What is being asked → Exactly the lines from the line that has "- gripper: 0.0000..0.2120" through the final line below are to be retyped, and the pictures are not.

Raw data →
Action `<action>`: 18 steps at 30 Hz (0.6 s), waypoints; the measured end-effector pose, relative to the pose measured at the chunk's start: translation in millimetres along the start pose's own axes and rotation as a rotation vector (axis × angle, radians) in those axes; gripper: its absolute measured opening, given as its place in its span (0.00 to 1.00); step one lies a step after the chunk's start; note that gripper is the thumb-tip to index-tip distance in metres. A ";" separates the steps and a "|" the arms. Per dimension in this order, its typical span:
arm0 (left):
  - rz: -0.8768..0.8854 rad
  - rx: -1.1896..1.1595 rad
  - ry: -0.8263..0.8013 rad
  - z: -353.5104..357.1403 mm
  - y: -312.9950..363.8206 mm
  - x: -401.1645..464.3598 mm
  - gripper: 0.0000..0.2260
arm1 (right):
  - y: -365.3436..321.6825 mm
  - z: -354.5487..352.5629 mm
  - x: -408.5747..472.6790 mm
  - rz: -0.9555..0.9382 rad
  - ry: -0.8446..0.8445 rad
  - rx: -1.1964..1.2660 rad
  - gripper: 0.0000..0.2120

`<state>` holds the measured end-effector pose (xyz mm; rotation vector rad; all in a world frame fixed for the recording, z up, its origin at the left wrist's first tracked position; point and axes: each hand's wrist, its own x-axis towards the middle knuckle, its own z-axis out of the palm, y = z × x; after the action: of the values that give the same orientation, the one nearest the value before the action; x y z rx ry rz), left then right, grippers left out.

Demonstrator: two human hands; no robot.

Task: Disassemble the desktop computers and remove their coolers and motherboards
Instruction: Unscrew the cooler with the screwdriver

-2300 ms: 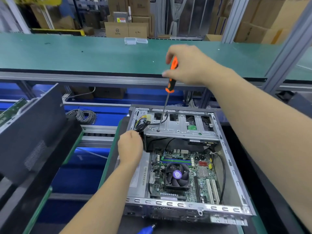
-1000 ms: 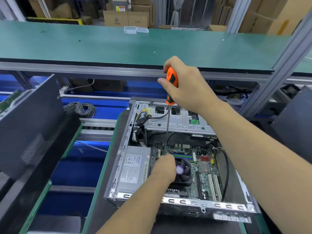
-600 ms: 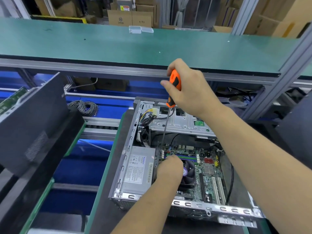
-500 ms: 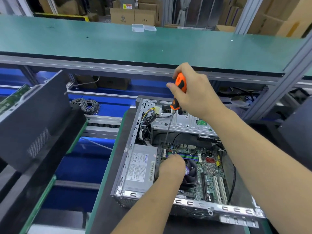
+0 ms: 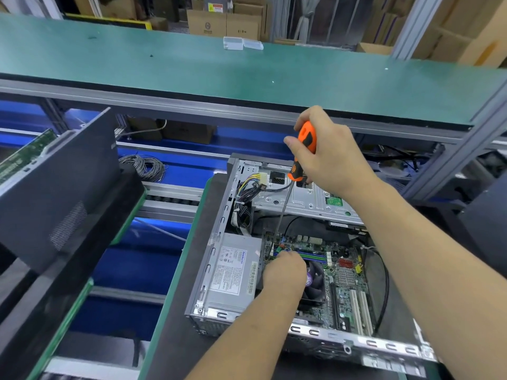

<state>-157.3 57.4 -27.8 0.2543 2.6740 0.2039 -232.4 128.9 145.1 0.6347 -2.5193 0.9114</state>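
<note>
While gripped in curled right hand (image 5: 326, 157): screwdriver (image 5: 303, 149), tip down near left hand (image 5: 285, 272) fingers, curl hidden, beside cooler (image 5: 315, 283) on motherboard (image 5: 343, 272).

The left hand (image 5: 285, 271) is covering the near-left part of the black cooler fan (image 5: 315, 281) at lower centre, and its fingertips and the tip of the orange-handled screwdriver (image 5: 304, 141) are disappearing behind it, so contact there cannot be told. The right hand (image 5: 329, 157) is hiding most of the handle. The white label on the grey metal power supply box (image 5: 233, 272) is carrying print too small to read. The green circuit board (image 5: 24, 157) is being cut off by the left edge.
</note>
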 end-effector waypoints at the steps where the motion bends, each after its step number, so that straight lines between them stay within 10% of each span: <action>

Solution to the exercise →
  - gripper: 0.0000..0.2120

`<state>` holds the measured end-effector pose (xyz mm; rotation vector rad; all in a world frame fixed for the recording, z up, its origin at the left wrist's first tracked position; point and axes: each hand's wrist, its own x-axis towards the middle knuckle, its own z-axis out of the palm, y = z × x; after the action: of the values that give the same orientation, the one nearest the value before the action; x y z rx ry rz), left then right, grippers left out.

Demonstrator: two human hands; no robot.

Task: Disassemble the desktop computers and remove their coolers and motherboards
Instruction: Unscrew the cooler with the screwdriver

-2300 ms: 
-1000 ms: 
-600 ms: 
-500 ms: 
+0 ms: 

<state>-157.3 57.4 -27.8 0.2543 2.6740 0.2039 -232.4 128.9 145.1 0.6347 -2.5193 0.9114</state>
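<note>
While gripped in curled right hand (image 5: 326, 157): screwdriver (image 5: 303, 149), tip down near left hand (image 5: 285, 272) fingers, curl hidden, beside cooler (image 5: 315, 283) on motherboard (image 5: 343, 272).

The left hand (image 5: 285, 271) is covering the near-left part of the black cooler fan (image 5: 315, 281) at lower centre, and its fingertips and the tip of the orange-handled screwdriver (image 5: 304, 141) are disappearing behind it, so contact there cannot be told. The right hand (image 5: 329, 157) is hiding most of the handle. The white label on the grey metal power supply box (image 5: 233, 272) is carrying print too small to read. The green circuit board (image 5: 24, 157) is being cut off by the left edge.
</note>
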 end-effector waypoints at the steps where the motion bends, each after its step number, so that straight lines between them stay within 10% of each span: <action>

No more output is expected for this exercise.